Let equation of the circle be
$x^2+y^2+2 g x+2 f y+c=0$ ... (i)
Now length of intercepts made by $\mathrm{x}$ axis is
$2 \sqrt{\mathrm{g}^2-\mathrm{c}}=\frac{2 \sqrt{13}}{3} \Rightarrow \mathrm{g}^2-\mathrm{c}=\frac{13}{9}$ ... (ii)
Similarly, $2 \sqrt{\mathrm{f}^2-\mathrm{c}}=\frac{2 \sqrt{22}}{3} \Rightarrow \mathrm{f}^2-\mathrm{c}=\frac{22}{9}$ ... (iii)

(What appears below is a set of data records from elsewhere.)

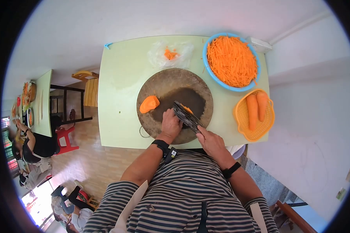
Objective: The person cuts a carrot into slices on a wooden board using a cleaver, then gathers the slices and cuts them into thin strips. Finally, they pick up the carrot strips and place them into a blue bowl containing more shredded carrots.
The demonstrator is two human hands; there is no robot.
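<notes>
A round wooden cutting board lies on the pale green table. My right hand grips the handle of a dark cleaver, whose blade rests over orange carrot on the board. My left hand presses down on that carrot right beside the blade; the carrot under it is mostly hidden. A stack of carrot slices sits on the board's left side.
A blue bowl full of shredded carrot stands at the back right. An orange basket holds two whole carrots. A clear plastic bag with carrot scraps lies behind the board. Chairs, another table and seated people are at far left.
</notes>
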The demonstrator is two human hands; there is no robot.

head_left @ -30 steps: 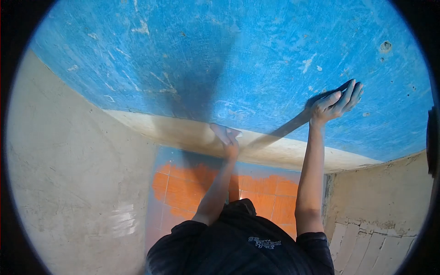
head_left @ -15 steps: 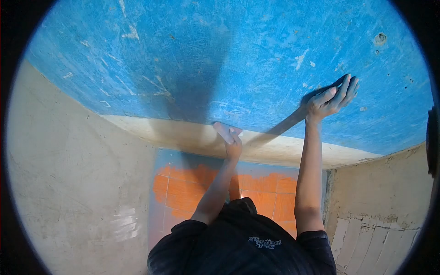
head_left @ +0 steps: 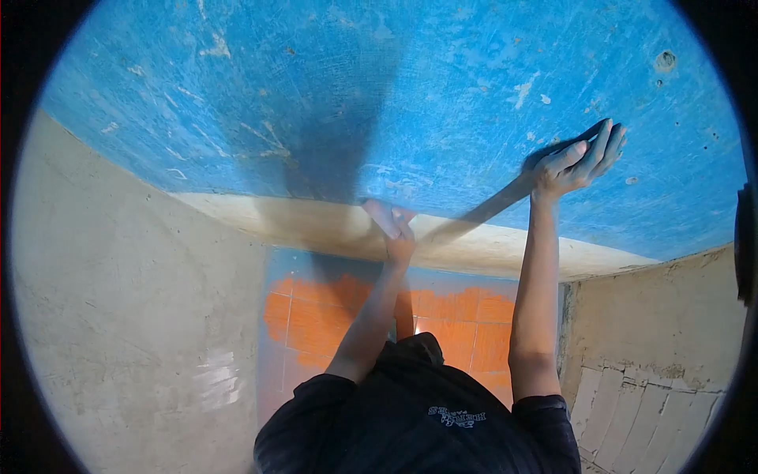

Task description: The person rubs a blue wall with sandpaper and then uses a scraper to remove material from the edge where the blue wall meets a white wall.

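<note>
My left hand [head_left: 399,237] is closed around a pinkish folded sheet [head_left: 382,218] that looks like sandpaper. It presses the sheet to the wall where the blue paint meets the cream strip below. The sheet's underside is hidden against the wall. Higher up and to the right, my right hand [head_left: 580,162] rests on the blue wall [head_left: 466,95] with its fingers stretched out, and nothing shows in it. Pale scratches and chipped spots mark the blue surface.
Grey plastered walls stand to the left [head_left: 142,284] and right [head_left: 655,316]. Below the cream strip [head_left: 237,217] lies an orange tiled floor [head_left: 450,316] with greyish dust along its edges. A round hole [head_left: 666,61] sits in the blue wall at upper right.
The view has shifted slightly. My left hand appears a little higher in the picture, still with the pinkish sheet against the wall. My right hand stays at nearly the same spot on the wall.
</note>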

$\text { Since, radius }=\frac{\sqrt{38}}{3}$
$\begin{aligned}
& \Rightarrow \sqrt{\mathrm{g}^2+\mathrm{f}^2-\mathrm{c}}=\frac{\sqrt{38}}{3} \Rightarrow \mathrm{g}^2+\mathrm{f}^2-\mathrm{c}=\frac{38}{9} \\
& \Rightarrow \frac{13}{9}+\frac{22}{9}+\mathrm{C}=\frac{38}{9} \quad \text { (by (ii) & (iii)) } \\
& \Rightarrow \mathrm{C}=\frac{3}{9}=\frac{1}{3}
\end{aligned}$
So $\mathrm{g}^2=\frac{13}{9}+\frac{1}{3}=\frac{16}{9} \Rightarrow \mathrm{g}= \pm \frac{4}{3}$
$\& \mathrm{f}^2=\frac{22}{9}+\frac{1}{3}=\frac{25}{9} \Rightarrow \mathrm{f}= \pm \frac{5}{3}$
Since centre lies in 2nd quadrant so centre
$=\left(-\frac{4}{3}, \frac{5}{3}\right)$